Every year for the last few years I have had the opportunity to attend a lecture at the Shine Dome at the Australian National University in Canberra. The lectures themselves are on high level university mathematics and largely go beyond my level of understanding. However the brilliance of the building itself always makes the visit one to look forward to.
This building is the home of the Australian Academy of Science. The Academy is made up of around 450 of Australia’s top scientists. The members are all people who have made a significant contribution to advancing the state of human knowledge. This is a building where Australia’s best minds come together to share their research and discuss their ideas.
The Shine Dome is of great importance to Australian Architectural history. It was designed by Sir Roy Grounds (of Grounds, Romberg and Boyd) in the late 1950’s and was completed in 1959. Remarkably of all the nationally important buildings in Canberra this was the first to be included on the National Heritage List. It is also one of seven projects that the Royal Australian Institute of Architects nominated to a world register of significant twentieth century Architecture.

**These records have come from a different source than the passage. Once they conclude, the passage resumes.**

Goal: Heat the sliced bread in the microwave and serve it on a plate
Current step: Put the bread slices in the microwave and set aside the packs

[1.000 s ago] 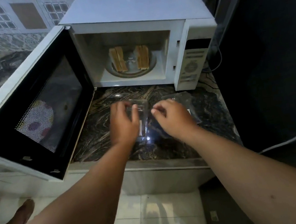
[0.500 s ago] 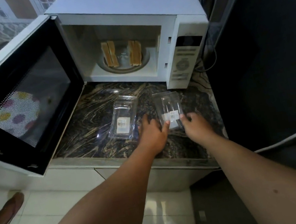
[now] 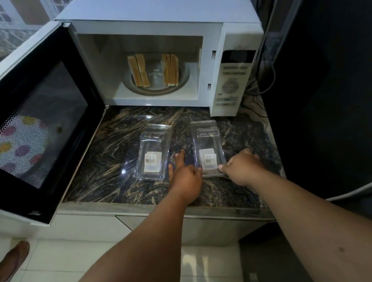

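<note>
Your hands have slid nearer since before. Microwave (image 3: 162, 23) stands open, bread (image 3: 155, 71) on its turntable. On the bench (image 3: 110, 157), your left hand (image 3: 185, 177) lies spread between two trays; right hand (image 3: 239, 166) pinches the right tray (image 3: 207, 145).

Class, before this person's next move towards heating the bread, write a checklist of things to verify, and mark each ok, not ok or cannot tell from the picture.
1. Bread slices on the turntable inside the microwave: ok, two pairs standing on edge.
2. Microwave door shut for heating: not ok, it stands wide open.
3. Both hands free: not ok, the right hand pinches the right clear container; the left hand rests on the counter between the two containers.
4. Left clear container clear of the door's swing: cannot tell.
5. Plate ready for serving: cannot tell, none in view.
6. Timer set on the control panel: cannot tell.
</note>
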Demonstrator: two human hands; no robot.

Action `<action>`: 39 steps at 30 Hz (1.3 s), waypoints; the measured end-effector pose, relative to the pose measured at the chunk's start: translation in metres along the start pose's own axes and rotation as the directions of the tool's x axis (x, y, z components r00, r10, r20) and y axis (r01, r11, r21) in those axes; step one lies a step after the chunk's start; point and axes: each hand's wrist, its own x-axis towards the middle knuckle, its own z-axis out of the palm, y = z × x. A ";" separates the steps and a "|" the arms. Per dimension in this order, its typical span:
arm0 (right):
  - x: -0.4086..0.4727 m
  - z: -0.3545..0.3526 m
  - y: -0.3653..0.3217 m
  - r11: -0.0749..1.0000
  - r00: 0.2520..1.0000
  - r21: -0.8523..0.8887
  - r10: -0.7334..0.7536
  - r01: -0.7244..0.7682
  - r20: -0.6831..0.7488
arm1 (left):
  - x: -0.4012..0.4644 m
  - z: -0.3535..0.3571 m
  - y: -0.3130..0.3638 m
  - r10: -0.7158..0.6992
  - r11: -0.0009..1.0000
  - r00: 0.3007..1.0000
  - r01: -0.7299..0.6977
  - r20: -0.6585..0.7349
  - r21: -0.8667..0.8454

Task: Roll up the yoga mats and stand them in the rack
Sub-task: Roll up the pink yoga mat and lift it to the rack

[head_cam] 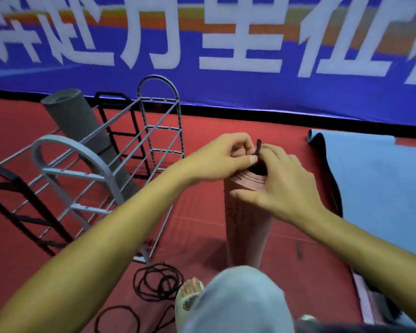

The justification for these accolades rests in the clarity of the design concept and the technically innovative construction. From the exterior the single iconic dome appears elegantly out of the ground separated only by a moat of rippling water. An array of copper roof shingles compliments the grassed surrounds beautifully leaving the form to make the key statement. The structure underneath the copper roof is remarkable in itself. The shallow concrete is just 75mm thick and was the first dome of its kind anywhere in the world to be built with circular cut outs at its base.
Moving over the footbridge one enters a lobby space which in turn leads to a curved corridor on either side. The space feels quite homely, with familiar textures and earthy tones. The architect’s intentions for a low maintenance building extend to the smooth jointed internal brickwork, which was specifically chosen by Grounds such that it would not gather dust.
The pinnacle of this building is the spectacular auditorium which is located centrally within the dome. As well as being perfectly engineered for the acoustics of lectures and speech, the space gives a feeling of formality, elegance and importance. By grouping the seating into pods of two, the space feels more personal to members of the audience. This feeling is enhanced by generous and comfortable proportions and craftsmanship. The ceiling above is nothing short of spectacular. Philip Goad sums it up best, “The ceiling was thus like a dreamy galaxy with limpid pools of soft white, a magnified Milky Way, dotted with stars that were lights and an encircling rim of concealed lighting, like an horizon at dusk, with the scientist as the dais illuminated like master druids before their assembled flock.”
The original acoustic design for the Shine Dome included batons set at specific positions. These positions led to an uncomfortable visual illusion of motion which was disturbing to users of the auditorium. As a solution, string has been added between the batons to provide a sense of greater solidity, without affecting the overall acoustics.
As I sit in my luxurious pod, hearing an accomplished mathematician address an eager audience, under the Milky Way ceiling, it is easy to see why this building gets called the Martian Embassy. My only hope is that the architecture is not lost on the mathematicians as the mathematics is lost on the architect.
Architecture is for everyone.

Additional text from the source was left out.